The island has the best regulatory regime that allows the fastest speed to market for a new reinsurer, he said. Recent US tax law tax changes have reduced the tax benefit of basing in Bermuda, however, and meant that fewer staff needed to be here than previously.
“Bermuda is still the best place to form a holding company and for reinsurance,” Mr O’Hara said. “Bermudian-based companies can set up US operations, which pay the tax on their earnings before they reinsure it back to Bermuda. This means that a whole layer of underwriting management isn’t needed in Bermuda any more.
Expert view: Brian O'Hara believes Bermuda could take a target off its back by levying a small income tax (Photograph by Akil Simmons)
“It actually makes it easier to start a business here and do business in the United States – you just don’t have a tax advantage. But the tax advantage isn’t that big a deal. It’s all about regulation. With interest rates at zero, nobody can make that much money from investment income.”

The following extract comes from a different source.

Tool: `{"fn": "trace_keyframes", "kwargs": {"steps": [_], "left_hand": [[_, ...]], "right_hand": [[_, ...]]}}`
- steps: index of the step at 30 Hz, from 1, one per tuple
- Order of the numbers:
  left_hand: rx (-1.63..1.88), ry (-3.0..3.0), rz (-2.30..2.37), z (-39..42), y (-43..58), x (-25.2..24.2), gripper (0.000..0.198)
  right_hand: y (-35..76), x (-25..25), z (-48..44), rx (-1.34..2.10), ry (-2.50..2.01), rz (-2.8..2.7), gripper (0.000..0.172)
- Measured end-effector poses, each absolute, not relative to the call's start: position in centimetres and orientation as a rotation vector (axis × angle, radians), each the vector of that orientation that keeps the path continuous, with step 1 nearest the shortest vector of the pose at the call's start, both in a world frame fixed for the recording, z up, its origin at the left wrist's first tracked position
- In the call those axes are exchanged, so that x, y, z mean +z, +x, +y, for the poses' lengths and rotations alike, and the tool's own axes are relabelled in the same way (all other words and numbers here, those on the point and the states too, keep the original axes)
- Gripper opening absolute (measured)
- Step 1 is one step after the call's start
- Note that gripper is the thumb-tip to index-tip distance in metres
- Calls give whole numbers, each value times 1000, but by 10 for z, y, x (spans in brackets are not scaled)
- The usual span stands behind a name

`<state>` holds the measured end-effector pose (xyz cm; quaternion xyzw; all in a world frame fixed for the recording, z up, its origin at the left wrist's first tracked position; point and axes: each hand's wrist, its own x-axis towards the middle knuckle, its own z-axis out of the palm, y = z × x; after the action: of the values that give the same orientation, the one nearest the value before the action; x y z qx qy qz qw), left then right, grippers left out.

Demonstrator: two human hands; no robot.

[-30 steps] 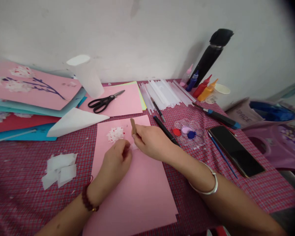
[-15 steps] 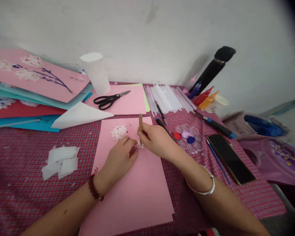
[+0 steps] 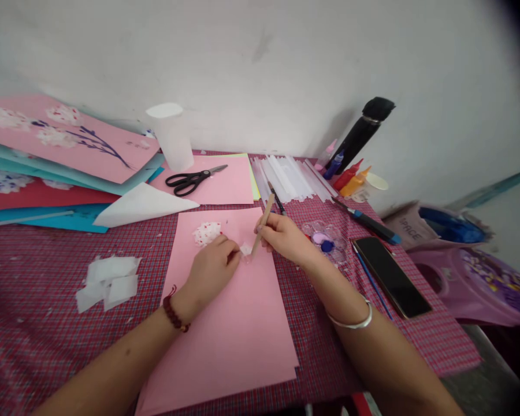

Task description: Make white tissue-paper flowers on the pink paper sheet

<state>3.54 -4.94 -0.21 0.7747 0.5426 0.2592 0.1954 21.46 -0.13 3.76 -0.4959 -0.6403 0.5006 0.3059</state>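
Note:
My right hand [image 3: 281, 234] grips a flat wooden craft stick [image 3: 265, 222], tilted, its lower end against the pink paper [image 3: 225, 335]. By that end is a small crumpled white tissue piece [image 3: 245, 250]. The fingertips of my left hand [image 3: 214, 268] are pinched together at the left side of this piece, its edge between them. Something clear and glossy shows just under the tissue; I cannot make it out. Above my left hand on the sheet sits a white tissue flower [image 3: 207, 233] with red specks.
White tissue squares [image 3: 112, 280] lie at left. Black scissors [image 3: 193, 179] rest on pink paper at the back, beside white sticks [image 3: 290, 176]. At right are a paint palette [image 3: 327, 242], a phone [image 3: 392, 277], a blue-handled cutter [image 3: 375, 224] and paint bottles [image 3: 349, 176].
My right hand has moved a little right and up, and the craft stick now leans to the right instead of standing upright. The white tissue piece shows more plainly. My left hand stays nearly in place.

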Motion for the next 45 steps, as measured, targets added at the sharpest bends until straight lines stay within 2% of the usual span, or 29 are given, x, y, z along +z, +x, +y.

Threats continue to emerge from overseas as rich economies seek to maximise their tax take and minimise the benefits for companies of basing themselves in jurisdictions like Bermuda that do not tax corporate profits. The Organisation for Economic Cooperation and Development’s proposal for a global minimum tax rate is the latest big idea.
Some six years ago, Mr O’Hara recalled suggesting to then finance minister Bob Richards that a change to the island’s tax system could be beneficial.
Mr O’Hara said: “US employees pay full US income tax and payroll tax in Bermuda, so we get double-taxed to death. That’s why a lot of companies moved a few years ago. But if we called it income tax instead of payroll tax, we could deduct that from our US income tax. And Bermuda would have an income tax and get everybody off our back. Just a little, measly 4 per cent would get us out of that ‘no-tax jurisdiction’ bucket.”
Mr Richards reminded Mr O’Hara that under the Exempt Undertakings Act 1976, Bermuda had guaranteed to bring in no new taxes on income or capital gains through March 2035.
“I don’t see any reason why, if we all put our shoulders to the wheel, and tried to convince everybody, that we couldn’t get a change to the law that said it was 4 per cent and couldn’t be moved from that,” Mr O’Hara said. “I think that would have been a great win-win. Maybe we’re going to have to do something like that, I don’t know.”
Mr O’Hara still has many business and philanthropic interests. For example, he serves as a director of Envelop Risk, a Bermudian insurtech firm with expertise in machine learning.
He said artificial intelligence will change the insurance industry, but the human element and the “gut” instinct that good underwriters possess will continue to have value.
“It will streamline the process, which will require fewer underwriters, but better underwriters,” Mr O’Hara said.
“The actuarial profession is not going to go away. Actuaries are the best people to work with AI. There won’t be as many jobs, but they will be highly paid. So that still augurs well for Bermuda.”